XRP has been designed by Ripple Labs to be the most practical cryptocurrency for applications across the financial services space, with use cases including cross-border payments, crypto liquidity, and Central Bank Digital Currencies.
The crypto is down to 0.33p today but was worth as much as 1.19p in April 2021, having suffered not just from regulatory pressures, but the same economic pressures and tighter monetary policy that have affected the wider crypto sphere.
Ripple v the SEC
As previously stated, the SEC is accusing Ripple of illegally raising money by issuing XRP as an unregistered security, while Ripple counters that XRP is not a security and therefore is not a concern of the SEC. Importantly, the regulator argues that Ripple has cost retail traders at least $15 billion.
Following on from the LBRY case, and wider SEC comments that Ethereum also now functions as a security after the Merge by dint of the ability to stake tokens for ETHER rewards, the outcome of the Ripple case could set a precedent that all crypto — despite their decentralized natures — should be regulated by the SEC. This could rapidly become difficult to legislate as many cryptocurrency nodes are hosted across multiple countries, and it is difficult to see how the SEC could regulate any one altcoin if it is hosted outside the US.

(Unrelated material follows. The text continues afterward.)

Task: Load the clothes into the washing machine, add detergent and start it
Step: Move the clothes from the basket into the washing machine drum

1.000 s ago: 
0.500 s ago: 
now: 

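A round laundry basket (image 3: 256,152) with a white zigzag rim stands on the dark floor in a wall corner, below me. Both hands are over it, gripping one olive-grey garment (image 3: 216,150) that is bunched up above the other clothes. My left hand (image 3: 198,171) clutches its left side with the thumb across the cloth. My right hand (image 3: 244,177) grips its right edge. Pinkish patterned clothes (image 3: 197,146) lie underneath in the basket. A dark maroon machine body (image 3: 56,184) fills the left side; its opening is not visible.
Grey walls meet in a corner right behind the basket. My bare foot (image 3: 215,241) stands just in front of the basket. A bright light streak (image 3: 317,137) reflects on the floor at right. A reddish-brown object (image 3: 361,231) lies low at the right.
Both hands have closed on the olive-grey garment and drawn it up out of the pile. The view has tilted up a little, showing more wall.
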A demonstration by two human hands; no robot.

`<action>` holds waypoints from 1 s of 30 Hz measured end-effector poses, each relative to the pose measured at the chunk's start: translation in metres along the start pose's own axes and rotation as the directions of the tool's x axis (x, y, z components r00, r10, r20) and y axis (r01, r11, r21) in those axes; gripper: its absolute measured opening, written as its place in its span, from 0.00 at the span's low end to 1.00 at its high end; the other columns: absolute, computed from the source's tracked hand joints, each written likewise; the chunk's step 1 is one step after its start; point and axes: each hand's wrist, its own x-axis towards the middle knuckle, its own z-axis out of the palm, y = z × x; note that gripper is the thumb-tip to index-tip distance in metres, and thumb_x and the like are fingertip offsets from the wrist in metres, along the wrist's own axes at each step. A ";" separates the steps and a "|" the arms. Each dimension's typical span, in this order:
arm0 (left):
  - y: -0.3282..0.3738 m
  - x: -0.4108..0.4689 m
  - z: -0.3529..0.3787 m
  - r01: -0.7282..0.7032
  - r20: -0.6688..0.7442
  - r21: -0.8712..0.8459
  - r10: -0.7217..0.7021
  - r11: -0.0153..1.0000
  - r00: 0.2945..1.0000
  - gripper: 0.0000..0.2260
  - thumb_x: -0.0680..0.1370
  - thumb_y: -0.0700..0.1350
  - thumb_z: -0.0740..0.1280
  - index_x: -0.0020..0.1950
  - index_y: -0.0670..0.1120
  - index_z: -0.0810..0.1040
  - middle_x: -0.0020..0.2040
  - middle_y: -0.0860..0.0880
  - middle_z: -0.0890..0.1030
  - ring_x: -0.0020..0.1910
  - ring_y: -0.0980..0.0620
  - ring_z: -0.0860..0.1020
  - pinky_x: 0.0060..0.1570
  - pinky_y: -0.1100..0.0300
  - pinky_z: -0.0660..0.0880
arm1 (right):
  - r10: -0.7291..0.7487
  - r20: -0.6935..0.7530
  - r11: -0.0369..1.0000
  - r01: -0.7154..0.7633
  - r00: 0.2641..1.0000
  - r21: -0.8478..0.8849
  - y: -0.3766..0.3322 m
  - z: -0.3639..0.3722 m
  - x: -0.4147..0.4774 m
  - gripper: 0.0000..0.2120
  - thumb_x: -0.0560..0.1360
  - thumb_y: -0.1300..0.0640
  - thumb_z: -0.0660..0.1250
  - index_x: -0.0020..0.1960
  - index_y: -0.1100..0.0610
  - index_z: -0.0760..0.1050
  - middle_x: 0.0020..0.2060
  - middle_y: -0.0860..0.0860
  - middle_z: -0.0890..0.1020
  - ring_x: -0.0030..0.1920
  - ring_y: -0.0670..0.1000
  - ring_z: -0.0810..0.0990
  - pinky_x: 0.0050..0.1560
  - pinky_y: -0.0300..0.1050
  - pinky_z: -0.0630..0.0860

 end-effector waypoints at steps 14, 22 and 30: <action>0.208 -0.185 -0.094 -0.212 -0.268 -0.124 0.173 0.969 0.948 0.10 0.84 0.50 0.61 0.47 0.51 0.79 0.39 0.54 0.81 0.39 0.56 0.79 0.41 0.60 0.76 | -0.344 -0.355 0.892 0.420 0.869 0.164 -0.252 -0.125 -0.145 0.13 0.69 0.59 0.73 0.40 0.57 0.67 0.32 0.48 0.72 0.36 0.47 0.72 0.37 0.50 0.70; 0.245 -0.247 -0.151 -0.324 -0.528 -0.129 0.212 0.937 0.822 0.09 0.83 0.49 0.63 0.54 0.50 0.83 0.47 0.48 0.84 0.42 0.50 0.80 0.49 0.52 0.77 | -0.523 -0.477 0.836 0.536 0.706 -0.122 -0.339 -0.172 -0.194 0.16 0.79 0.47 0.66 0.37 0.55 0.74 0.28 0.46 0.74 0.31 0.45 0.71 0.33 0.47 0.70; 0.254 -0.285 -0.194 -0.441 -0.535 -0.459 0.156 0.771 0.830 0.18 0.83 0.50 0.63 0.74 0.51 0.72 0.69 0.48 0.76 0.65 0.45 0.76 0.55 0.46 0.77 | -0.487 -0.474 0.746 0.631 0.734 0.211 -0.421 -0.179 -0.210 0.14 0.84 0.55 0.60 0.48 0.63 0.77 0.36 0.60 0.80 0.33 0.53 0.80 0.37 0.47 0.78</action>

One solution might be to regulate exchanges more strongly — an idea gaining popularity after the collapse of Voyager, Celsius, and FTX. According to a recent SEC press release, Genesis and Gemini are facing questions for allegedly selling unregistered securities in connection with a high-yield product offered to depositors. Accordingly, the SEC argues that Gemini's Earn program, supported by Genesis' lending operations, falls under its jurisdiction.
XRP legal case in brief
In summary, the SEC is attempting to get a legal ruling stating that the cryptocurrency developer’s altcoin functions as a security. While XRP runs on a consensus protocol rather than a proof-of-stake blockchain like Ethereum now does, an SEC win could set the precedent that all altcoins that do not utilise proof-of-work protocols (like Bitcoin) are securities.
The importance of the case has seen more than a dozen amici curiae — a US-specific legal procedure which allows entities not directly involved in a lawsuit to provide input, testify, and show moral support — filed in support of Ripple, including Coinbase which alleged that the SEC forced US-based exchanges to delist the altcoin, crashing its value, and was therefore itself the primary reason for the retail client losses.
Notably, Coinbase argues that ‘in the absence of a regulatory framework governing digital assets, Coinbase believes that parties like Ripple must be permitted to pursue fair notice defences.’ Further, the US’s largest exchange thinks that the SEC has subjected Ripple to more ‘extensive enforcement scrutiny’ than other firms with similar offerings.
It’s also worth noting that Coinbase also believes that ‘by suing sellers of XRP tokens after making public statements signalling those transactions were lawful,’ the SEC has lost sight of the ‘bedrock principle’ that sellers are legally allowed to do so within registered securities exchanges.
One contentious aspect of the case is the court’s ability to seal or unseal documents. For example, the SEC was forced to release former SEC official William Hinman’s documents to Ripple after no less than six court judgments found against it — a key win as Ripple believes he made a speech stating that Bitcoin and Ethereum are not securities.
Similarly, Ripple has filed a motion opposing a filing by one ‘Investment Banker Declarant’ who has previously submitted a declaration supporting the SEC. The declarant wishes to keep his name, position, and employer private, and argues being forced to reveal these details could hinder future investigations as witnesses might fail to declare information if they cannot rely on confidentiality. Of course, Ripple supporters feel that this confidentiality is a bridge too far designed to keep details out of the public view.
Both parties are waiting for the final judgment date, but Ripple COE Brad Garlinghouse believes the case could conclude by summer and feels ‘very good about where we are relative to the law and the facts.’
A positive outcome for Ripple could see XRP soar, but with the case in the air, this is far from guaranteed.